Si le nombre total d’officines visitées n’apparaît pas dans les chiffres de la DGCCRF, d’ores et déjà ces 44 officines contrôlées « positives » font tache dans le paysage officinal et soulève l'indignation de Carine Wolf-Thal, présidente du CNOP. Elle rappelle que les pharmaciens et les grossistes-répartiteurs ont reçu pas moins de 7 alertes entre le 4 et le 21 décembre. Celles-ci leur précisaient la liste des produits à retirer et les modalités de rappel. « Ces alertes apparaissent chez les 22 000 pharmaciens d’officine, dès réception sur les écrans des ordinateurs et bloquent leur fonctionnement jusqu’à la prise en compte du message », précise la présidente de l’Ordre.

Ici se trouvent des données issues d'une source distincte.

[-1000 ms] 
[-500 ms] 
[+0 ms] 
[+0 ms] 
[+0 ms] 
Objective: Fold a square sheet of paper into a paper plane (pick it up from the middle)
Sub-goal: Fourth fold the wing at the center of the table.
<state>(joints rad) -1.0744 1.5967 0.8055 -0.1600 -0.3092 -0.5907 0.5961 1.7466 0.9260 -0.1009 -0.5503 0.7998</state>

Pour l'heure, la DGCCRF ne souhaite pas communiquer sur la méthodologie mise en œuvre, ni sur la nature des établissements contrôlés. Une deuxième vague de contrôles est prévue d’ici au 20 janvier. D’ores et déjà, prévient Carine Wolf-Thal « s’il s’avérait que certains pharmaciens avaient continué à délivrer des produits incriminés par les rappels, des procédures disciplinaires seraient immédiatement engagées ».
* Sont concernés les produits de marque Picot (poudres et céréales infantiles), Milumel (poudres et céréales infantiles) et Taranis (mélange d'acides aminés en poudre destinés au traitement de pathologies).